Esa es la impresión que se llevaron los sindicalistas en sus reuniones con el jefe de Gabinete, Santiago Cafiero; el ministro de Producción, Matías Kulfas; la ministra de Justicia, Marcela Losardo, y el titular del INDEC, Marco Lavagna. Si bien hubo promesas, en la Rosada admiten que "no se puede recuperar lo que se perdió en cuatro años".

En ese período, Cambiemos reconoció 41.000 bajas, de las cuales el 75% fue por la finalización de designaciones transitorias. Aquella modalidad que se extendió en las últimas décadas implica que el contrato se renueva cada seis meses o un año, sin garantía de estabilidad hasta concursar el cargo. La gestión anterior no los renovó en muchos casos.

La prioridad de la nueva administración ahora es regularizar la situación del personal transitorio mediante el llamado a concurso y rever en los próximos seis meses las designaciones recientes en cada una de las jurisdicciones, ministerios y organismos descentralizados. Los puestos bajo la lupa son más de 3.000.

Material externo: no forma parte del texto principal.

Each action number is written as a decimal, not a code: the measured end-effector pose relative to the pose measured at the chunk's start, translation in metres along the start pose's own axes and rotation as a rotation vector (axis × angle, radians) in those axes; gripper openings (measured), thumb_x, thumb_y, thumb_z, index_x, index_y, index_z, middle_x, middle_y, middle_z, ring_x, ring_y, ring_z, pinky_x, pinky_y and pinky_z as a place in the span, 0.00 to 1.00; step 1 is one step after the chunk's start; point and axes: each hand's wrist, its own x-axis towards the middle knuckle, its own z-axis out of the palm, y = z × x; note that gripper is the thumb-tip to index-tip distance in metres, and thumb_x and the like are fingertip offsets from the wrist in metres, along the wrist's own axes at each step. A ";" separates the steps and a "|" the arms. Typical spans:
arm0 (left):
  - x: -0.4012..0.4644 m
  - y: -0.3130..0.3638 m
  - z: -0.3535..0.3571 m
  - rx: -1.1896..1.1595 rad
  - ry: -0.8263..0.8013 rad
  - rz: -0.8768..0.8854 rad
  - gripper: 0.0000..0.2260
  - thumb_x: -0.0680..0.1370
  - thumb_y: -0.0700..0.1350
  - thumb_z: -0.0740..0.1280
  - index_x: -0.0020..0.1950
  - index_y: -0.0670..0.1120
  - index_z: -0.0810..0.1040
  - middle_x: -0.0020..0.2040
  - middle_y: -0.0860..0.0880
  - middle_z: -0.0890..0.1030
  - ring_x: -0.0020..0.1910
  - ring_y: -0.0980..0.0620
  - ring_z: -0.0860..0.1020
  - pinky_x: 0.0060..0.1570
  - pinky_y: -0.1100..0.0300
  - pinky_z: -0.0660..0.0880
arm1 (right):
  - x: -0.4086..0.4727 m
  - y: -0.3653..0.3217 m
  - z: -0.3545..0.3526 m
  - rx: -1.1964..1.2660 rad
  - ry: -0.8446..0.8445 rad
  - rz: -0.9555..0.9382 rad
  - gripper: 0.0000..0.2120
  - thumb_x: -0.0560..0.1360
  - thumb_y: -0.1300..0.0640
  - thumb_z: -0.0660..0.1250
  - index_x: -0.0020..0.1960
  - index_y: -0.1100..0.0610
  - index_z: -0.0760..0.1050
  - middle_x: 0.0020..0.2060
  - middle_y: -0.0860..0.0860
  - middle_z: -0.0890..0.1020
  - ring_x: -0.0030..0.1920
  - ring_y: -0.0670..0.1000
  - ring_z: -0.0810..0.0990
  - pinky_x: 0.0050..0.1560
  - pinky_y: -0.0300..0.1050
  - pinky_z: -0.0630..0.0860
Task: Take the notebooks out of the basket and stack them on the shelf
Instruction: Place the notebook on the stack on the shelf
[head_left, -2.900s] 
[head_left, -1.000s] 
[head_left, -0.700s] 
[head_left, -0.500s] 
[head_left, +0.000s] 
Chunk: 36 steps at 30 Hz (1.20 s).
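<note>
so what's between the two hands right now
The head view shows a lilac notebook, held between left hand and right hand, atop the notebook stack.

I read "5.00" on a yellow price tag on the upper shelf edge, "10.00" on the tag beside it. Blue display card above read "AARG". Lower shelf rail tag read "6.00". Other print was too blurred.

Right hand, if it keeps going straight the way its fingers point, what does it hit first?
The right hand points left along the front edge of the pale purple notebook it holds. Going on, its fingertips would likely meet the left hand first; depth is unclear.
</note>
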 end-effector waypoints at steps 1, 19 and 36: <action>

El diagnóstico oficial es que Cambiemos modificó el mapa del empleo público. Así, mientras se eliminaron miles de puestos inferiores con sueldos de entre $ 30.000 y $ 50.000, se multiplicaron los directivos o cargos políticos, con remuneraciones que parten de los $ 130.000. 

Por ello, la primera medida adoptada al respecto fue la suspensión por 180 días del decreto 788 que el 1° de enero le otorgó estabilidad y subió los salarios a las funciones ejecutivas. La preocupación de fondo -dicen en el Gobierno- es cuidar los recursos públicos.